I've been digging in on this for over 8 hours and have learned more about Quartz and how that works. It's now clear to me the issue is related to something between Pentaho and Quartz.

 

The 10 job limit coincides with the Quartz thread limit in the configuration. Querying the Quartz DB, I found that the `qrtz5_fired_triggers` table fills up with up to 10 rows (probably due to the thread limit config) and all jobs stay in "EXECUTING" state, even after they successfully finished. The `qrtz5_triggers` are all "WAITING".

 

The only way to get it up and running again is to restart the server. It sounds like there's something failing on the Pentaho end that's not updating the state in Quartz, but there are no errors in any of the logs.

 

I've tried recreating a job from scratch, wiping the whole schedule, and scheduling only this brand new job, but it only runs on the schedule a total of 10 times because the state still isn't updated.

 

Server Info:

  • Ubuntu 18.04 LTS (64 bit)
  • AWS EC2 instance m5.large (8gb RAM, 2 vCPU)
  • PostgreSQL 10.14-R1 ( AWS RDS db.t3.large)

 

Any suggestions would be appreciated, thanks!

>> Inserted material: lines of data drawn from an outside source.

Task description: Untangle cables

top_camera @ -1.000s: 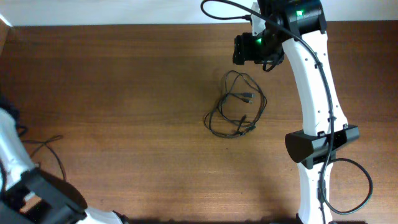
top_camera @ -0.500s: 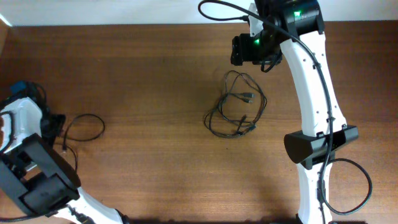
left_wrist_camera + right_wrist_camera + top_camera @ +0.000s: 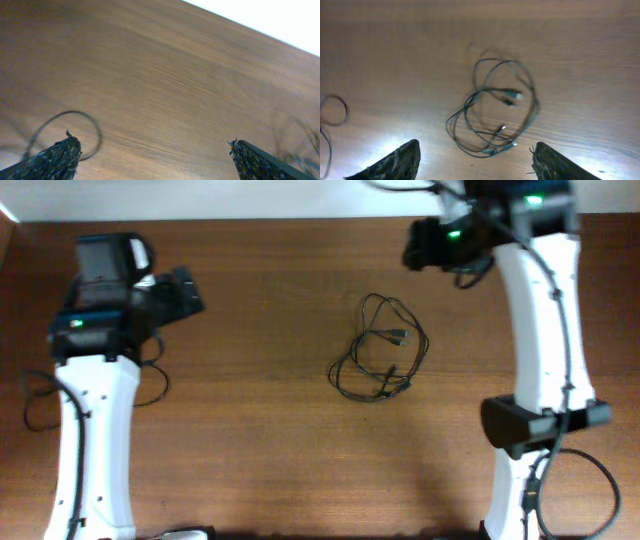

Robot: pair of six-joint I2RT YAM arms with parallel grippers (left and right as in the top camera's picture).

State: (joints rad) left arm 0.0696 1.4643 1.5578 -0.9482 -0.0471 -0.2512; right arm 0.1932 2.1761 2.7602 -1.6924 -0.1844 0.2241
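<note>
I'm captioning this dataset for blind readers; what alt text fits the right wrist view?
A loose tangle of thin black cables lies on the wooden table, ahead of and between the right tool's open fingertips, which touch nothing. A separate thin cord loop sits at the left edge.

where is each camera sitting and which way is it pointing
overhead: above the table, facing straight down; left arm and right arm flank the cables.
left wrist: on the left arm, facing low across the wood toward the far edge; open left end effector at the bottom.
right wrist: on the right arm, tilted down at the cables; open right end effector at the bottom.
shared: overhead and right wrist both show all the cables.
</note>
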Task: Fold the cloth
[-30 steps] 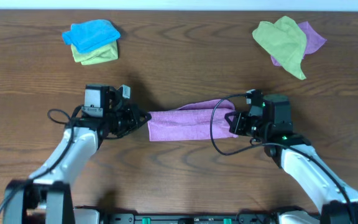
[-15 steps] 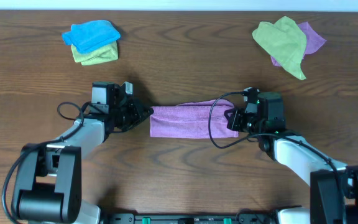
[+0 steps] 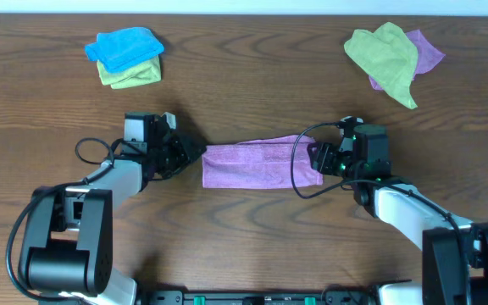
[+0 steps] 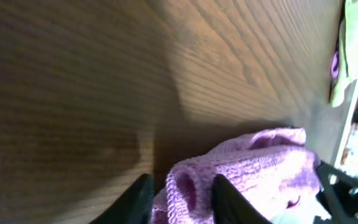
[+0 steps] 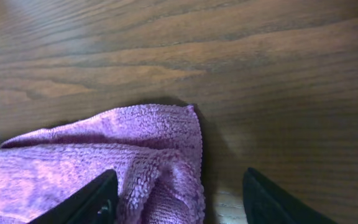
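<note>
The purple cloth (image 3: 261,163) lies on the wooden table as a long folded strip running left to right. My left gripper (image 3: 195,155) is at its left end. In the left wrist view the rolled fold of the cloth (image 4: 260,162) sits between the parted fingers of the left gripper (image 4: 180,199), with a dark gap beside one finger. My right gripper (image 3: 316,157) is at the strip's right end. In the right wrist view the right gripper (image 5: 179,199) stands wide open, with the cloth's corner (image 5: 104,149) by its left finger and bare wood by the right one.
A bright blue cloth (image 3: 124,47) lies on a lime-green one (image 3: 134,76) at the back left. Another lime-green cloth (image 3: 384,55) covers a purple one (image 3: 428,51) at the back right. A black cable (image 3: 296,174) loops over the strip's right end.
Both grippers were shut on the strip's ends and now have their jaws apart. The strip has settled a little flatter on the table.
</note>
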Robot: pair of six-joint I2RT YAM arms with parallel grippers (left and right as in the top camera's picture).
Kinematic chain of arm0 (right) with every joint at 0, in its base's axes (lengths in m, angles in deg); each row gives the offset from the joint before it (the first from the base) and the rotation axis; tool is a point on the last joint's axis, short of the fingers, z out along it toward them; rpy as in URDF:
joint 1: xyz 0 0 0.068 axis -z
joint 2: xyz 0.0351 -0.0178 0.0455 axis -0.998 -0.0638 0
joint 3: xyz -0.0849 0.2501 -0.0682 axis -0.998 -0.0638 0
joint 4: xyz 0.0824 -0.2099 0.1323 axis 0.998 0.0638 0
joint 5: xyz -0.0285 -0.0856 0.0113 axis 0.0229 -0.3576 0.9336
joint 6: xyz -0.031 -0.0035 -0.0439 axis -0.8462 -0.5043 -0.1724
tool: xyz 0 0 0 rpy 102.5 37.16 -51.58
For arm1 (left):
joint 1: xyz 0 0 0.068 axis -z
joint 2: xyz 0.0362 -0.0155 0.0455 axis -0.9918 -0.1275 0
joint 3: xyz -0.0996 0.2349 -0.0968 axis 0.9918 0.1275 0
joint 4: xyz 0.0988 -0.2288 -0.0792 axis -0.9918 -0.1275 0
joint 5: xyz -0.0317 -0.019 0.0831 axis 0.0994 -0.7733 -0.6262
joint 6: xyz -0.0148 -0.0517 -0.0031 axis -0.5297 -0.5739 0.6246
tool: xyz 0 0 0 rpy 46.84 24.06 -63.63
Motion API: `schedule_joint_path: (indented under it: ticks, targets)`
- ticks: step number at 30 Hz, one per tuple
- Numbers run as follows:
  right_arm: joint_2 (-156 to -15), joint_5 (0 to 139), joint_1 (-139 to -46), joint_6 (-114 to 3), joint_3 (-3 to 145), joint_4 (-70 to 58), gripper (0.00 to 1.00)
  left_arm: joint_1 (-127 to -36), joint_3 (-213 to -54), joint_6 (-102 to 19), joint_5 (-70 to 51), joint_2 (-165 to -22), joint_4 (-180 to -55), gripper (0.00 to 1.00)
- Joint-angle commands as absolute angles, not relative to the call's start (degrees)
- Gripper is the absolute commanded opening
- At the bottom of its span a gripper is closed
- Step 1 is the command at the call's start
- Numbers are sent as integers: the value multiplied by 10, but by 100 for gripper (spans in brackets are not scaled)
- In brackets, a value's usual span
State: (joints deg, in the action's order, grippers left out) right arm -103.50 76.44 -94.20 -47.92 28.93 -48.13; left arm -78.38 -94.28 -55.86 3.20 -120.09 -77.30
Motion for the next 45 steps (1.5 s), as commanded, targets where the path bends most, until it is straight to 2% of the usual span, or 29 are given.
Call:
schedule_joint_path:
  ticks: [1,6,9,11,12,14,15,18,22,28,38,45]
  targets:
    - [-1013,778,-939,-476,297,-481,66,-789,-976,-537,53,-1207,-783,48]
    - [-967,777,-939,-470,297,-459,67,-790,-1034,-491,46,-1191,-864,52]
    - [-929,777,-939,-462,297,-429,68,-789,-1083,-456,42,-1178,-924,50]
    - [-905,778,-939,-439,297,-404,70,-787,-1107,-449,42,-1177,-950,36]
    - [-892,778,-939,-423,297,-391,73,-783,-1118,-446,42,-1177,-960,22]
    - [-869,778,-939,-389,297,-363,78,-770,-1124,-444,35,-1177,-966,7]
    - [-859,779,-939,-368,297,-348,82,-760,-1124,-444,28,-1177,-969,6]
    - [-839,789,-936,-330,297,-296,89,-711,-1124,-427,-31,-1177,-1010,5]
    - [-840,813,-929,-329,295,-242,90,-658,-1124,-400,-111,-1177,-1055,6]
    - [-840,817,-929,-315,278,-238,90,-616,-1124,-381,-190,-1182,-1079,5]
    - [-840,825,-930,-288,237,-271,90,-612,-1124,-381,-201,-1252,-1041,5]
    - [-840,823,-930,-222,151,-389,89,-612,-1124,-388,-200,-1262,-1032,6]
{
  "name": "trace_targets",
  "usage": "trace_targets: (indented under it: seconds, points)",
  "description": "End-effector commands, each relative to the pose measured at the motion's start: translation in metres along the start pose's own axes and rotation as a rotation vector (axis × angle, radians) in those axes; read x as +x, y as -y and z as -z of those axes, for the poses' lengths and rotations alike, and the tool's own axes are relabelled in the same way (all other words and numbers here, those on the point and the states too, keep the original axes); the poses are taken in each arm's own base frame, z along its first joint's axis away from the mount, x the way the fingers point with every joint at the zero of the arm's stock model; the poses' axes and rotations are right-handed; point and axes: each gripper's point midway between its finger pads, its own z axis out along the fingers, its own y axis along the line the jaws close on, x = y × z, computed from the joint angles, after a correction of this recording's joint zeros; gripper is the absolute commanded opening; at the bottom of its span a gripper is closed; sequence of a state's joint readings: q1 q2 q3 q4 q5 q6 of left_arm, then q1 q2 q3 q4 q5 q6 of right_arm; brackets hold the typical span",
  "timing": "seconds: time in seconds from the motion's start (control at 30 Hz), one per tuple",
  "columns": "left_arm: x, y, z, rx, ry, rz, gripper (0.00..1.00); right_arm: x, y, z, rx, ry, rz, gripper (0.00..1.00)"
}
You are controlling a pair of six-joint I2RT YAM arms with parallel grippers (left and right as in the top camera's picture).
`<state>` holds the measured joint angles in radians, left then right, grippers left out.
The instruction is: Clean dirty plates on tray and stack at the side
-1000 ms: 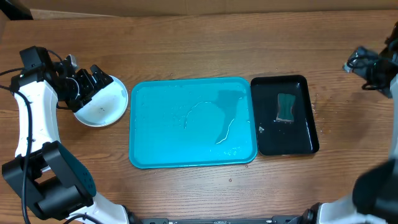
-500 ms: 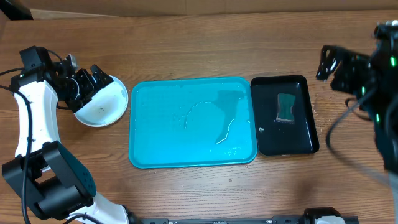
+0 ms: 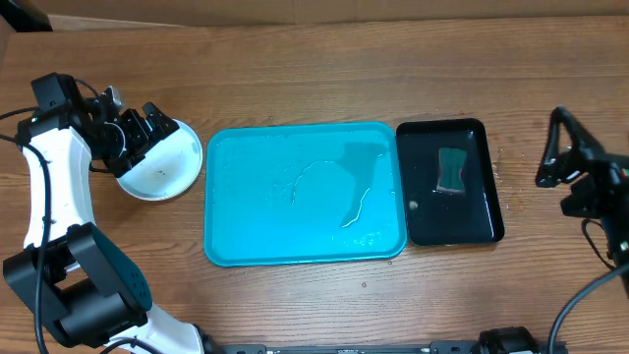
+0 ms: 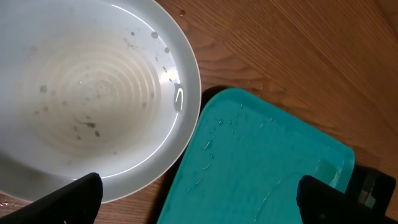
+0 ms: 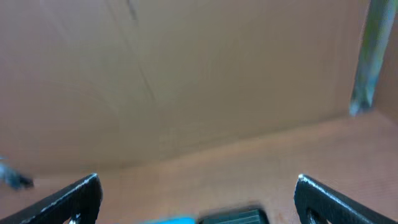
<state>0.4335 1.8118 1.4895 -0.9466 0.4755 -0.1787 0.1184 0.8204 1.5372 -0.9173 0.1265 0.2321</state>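
A white plate (image 3: 162, 165) with small dark specks sits on the table left of the turquoise tray (image 3: 256, 216). The tray holds no plates, only streaks of water. My left gripper (image 3: 147, 133) is open and empty over the plate's near-left edge. In the left wrist view the plate (image 4: 87, 93) and the tray corner (image 4: 267, 168) lie below the spread fingers (image 4: 199, 205). The light blue and yellow-green plates are not visible. My right gripper (image 3: 568, 162) is open and empty in the air at the far right; its wrist view (image 5: 199, 202) is blurred.
A glossy black tray (image 3: 477, 221) stands right of the turquoise tray and holds a green sponge (image 3: 451, 169). A cardboard wall runs along the table's far edge (image 3: 295, 10).
The right arm has swung in from the far right edge, passed near the black tray, then dropped nearer to the front. The left arm and the plate have not moved.
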Motion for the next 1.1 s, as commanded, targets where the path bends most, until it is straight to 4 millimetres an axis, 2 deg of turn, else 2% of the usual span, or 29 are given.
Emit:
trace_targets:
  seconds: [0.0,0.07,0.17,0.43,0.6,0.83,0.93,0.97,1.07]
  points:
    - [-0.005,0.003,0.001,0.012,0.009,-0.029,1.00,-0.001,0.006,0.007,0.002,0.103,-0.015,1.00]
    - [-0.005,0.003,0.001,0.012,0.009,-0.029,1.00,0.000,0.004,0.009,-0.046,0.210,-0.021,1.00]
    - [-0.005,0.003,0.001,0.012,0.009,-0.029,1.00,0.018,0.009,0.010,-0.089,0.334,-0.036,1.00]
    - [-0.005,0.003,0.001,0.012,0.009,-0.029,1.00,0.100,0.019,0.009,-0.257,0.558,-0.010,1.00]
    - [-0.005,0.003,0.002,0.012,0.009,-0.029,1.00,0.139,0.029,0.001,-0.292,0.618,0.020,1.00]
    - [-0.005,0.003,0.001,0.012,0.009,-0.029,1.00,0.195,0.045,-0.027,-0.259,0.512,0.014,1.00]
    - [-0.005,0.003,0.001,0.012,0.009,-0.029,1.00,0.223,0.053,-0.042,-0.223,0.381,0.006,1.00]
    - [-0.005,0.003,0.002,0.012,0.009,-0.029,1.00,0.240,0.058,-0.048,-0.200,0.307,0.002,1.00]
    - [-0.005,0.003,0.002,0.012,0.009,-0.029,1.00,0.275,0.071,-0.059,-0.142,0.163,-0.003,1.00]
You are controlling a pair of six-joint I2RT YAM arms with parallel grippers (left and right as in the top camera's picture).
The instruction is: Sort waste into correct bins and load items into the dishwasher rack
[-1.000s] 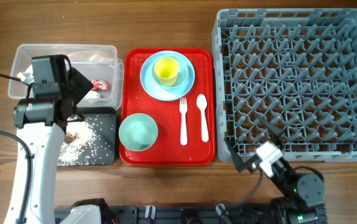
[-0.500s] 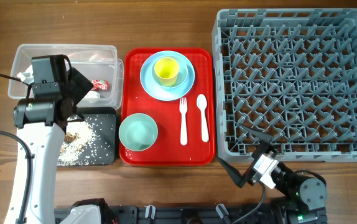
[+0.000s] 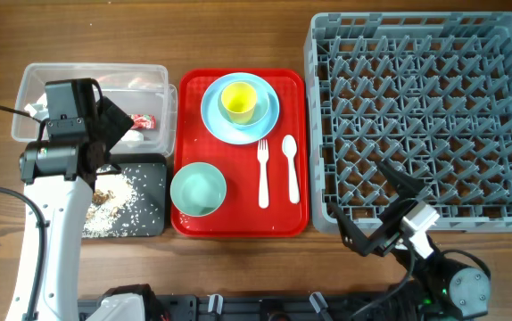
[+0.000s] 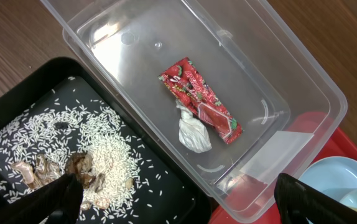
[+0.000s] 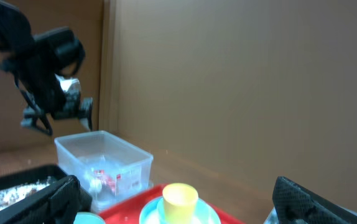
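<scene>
Upper left: left gripper (image 4: 180,200) over clear tub (image 3: 95,73) and black tray (image 3: 153,174), fingers spread wide, gripping nothing. Inside tub: red wrapper (image 4: 200,99) touching white tissue (image 4: 194,134). On black tray: rice scraps (image 4: 104,149). Centre, on red tray (image 3: 238,223): yellow cup (image 3: 238,100) on blue plate (image 3: 269,114), green bowl (image 3: 198,189), fork (image 3: 262,169), spoon (image 3: 290,165). Right: grey rack (image 3: 425,107). Lower right, by rack's lower edge: right gripper (image 3: 376,207), spread wide, empty; contact with rack unclear.
</scene>
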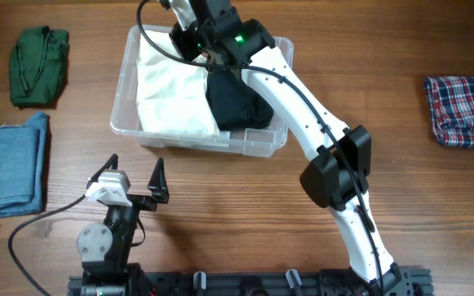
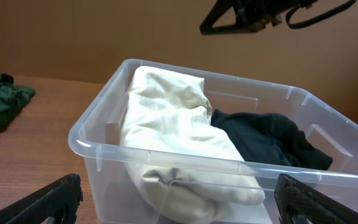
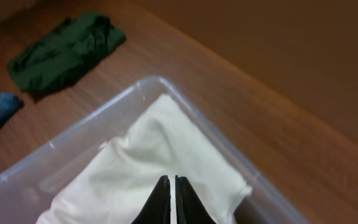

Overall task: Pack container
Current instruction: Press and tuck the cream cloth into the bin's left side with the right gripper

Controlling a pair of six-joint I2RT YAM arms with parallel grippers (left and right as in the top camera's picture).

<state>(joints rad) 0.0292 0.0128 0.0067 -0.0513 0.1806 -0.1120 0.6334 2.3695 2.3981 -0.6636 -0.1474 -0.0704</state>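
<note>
The clear container (image 1: pixel 123 125) sits at the table's back centre. Inside it, a folded cream cloth (image 1: pixel 171 90) fills the left side and a crumpled black cloth (image 1: pixel 239 107) lies on the right. My right gripper (image 1: pixel 181 43) hovers over the container's far end, shut with nothing between its fingers; in the right wrist view it (image 3: pixel 169 180) points down at the cream cloth (image 3: pixel 135 162). My left gripper (image 1: pixel 135 171) stands open on the near side of the container, apart from it. In the left wrist view the container's front wall (image 2: pixel 104 155) fills the span between its fingers (image 2: pixel 55 199).
A green cloth (image 1: pixel 39 66) lies at the back left, with folded blue denim (image 1: pixel 6 164) at the left edge. A plaid cloth (image 1: pixel 463 111) rests at the right edge. The right arm (image 1: pixel 319 140) reaches across the container's right front corner.
</note>
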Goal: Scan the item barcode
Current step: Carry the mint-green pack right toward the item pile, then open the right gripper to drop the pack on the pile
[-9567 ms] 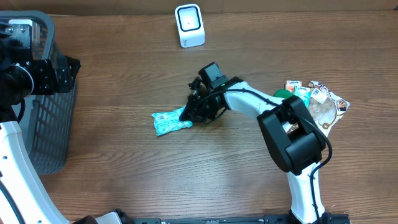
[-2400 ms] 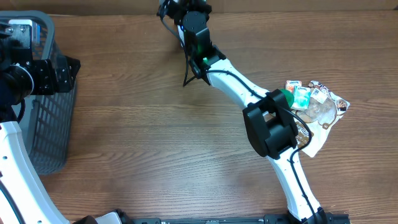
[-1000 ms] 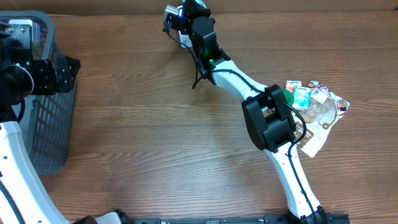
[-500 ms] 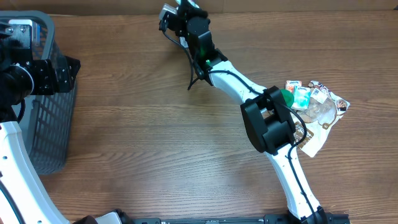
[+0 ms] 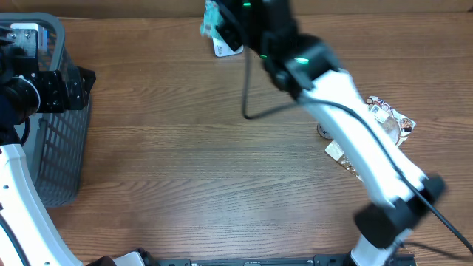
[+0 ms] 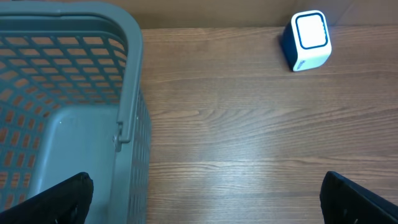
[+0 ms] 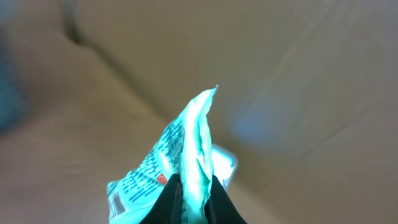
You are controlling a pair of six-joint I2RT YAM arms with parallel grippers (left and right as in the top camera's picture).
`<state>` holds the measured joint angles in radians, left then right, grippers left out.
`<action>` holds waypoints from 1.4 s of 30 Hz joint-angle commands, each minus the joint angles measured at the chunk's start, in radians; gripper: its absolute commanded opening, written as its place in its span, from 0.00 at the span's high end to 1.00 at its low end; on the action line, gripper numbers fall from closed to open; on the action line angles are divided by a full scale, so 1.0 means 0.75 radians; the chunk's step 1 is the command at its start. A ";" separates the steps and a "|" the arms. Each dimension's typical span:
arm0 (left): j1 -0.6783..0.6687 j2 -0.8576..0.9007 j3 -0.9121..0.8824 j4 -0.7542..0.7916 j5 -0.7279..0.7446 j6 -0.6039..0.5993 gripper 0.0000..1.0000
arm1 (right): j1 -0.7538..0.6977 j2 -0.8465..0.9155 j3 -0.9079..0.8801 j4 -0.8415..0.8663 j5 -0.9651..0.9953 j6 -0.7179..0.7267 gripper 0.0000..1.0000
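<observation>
At the far left of the bench [image 5: 185,185] stands a grey mesh basket [image 6: 134,74]. The left claw [image 6: 205,202] hangs beside its rim with fingers spread wide, holding nothing. Further right, near the back edge, sits the white scanner [image 6: 309,38], its dark-rimmed window tilted up and forward.

Just over that scanner, the right claw [image 7: 194,200] is pressed together on the bottom of a teal packet [image 7: 186,155] and holds it in the air. In the overhead view the packet overlaps the scanner's upper left corner.

The wrist view shows the packet nearly edge-on, with small print on its left face. A striped patch low on that face may be the barcode, though it is too small to be sure. To scan well, the wrist likely needs to roll so that this face, not the crimped edge, looks squarely into the window. The packet should then be held flat and steady close above the window. The overhead shows the arm smeared, so a pause would help.

A black cable [image 5: 245,89] dangles from the right arm just right of the scanner and could swing across the window. At the far right a heap of packets [image 5: 388,122] lies partly under the arm, well apart from the scanner.
</observation>
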<state>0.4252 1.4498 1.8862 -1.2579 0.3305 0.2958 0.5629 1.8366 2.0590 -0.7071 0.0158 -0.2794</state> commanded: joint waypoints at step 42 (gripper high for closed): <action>-0.009 0.002 -0.001 0.002 0.013 0.025 0.01 | -1.217 -0.230 -0.911 -0.333 -0.552 0.928 0.46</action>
<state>0.4252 1.4498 1.8862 -1.2579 0.3302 0.2958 -0.3473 1.6691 1.3769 -0.9642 -0.3462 0.4183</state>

#PentahoDataIntegrationPDI
#Pentaho
#Kettle
Luis Villegas's profile image
Luis Villegas

I verified that changing the Quartz config to have 50 threads will allow up to 50 jobs to run before needing a restart. That's only about 2 hours of jobs for us, though.

Luis Villegas's profile image
Luis Villegas

I ended up installing 8.2 onto the same EC2 server (in an adjacent folder in the home directory), and hooked the server up to all the same endpoint connections to the same DB and everything. Pentaho 8.2 ran just fine, and continued the scheduler right where it left off. I watched the Quartz DB and verified jobs were no longer getting "stuck" in the fired_triggers table.

 

I thought maybe it had to do with the configuration files, since those were the only things that were different in the documentation, but copying over the properties and settings files from 8.2 to 9.1 did nothing different, and running the 9.1 server had the same Quartz scheduling bug.

 

For now, it seems like it was a Pentaho 9.1 bug. We'll be sticking to 8.2 for the foreseeable future

Sergio Ribeiro's profile image
Sergio Ribeiro

Hello @Luis Villegas​,

 

That problem was fixed under https://jira.pentaho.com/browse/BISERVER-14534

If you're an EE user, you'll get the fix on 9.1.0.2 Service Pack.

If you're a CE user, besides upgrading to EE, your options are building from source (the issue has the link to the specific commit) or wait for the next CE version.

 

Regards,

 

Sérgio Ribeiro

Porto - Portugal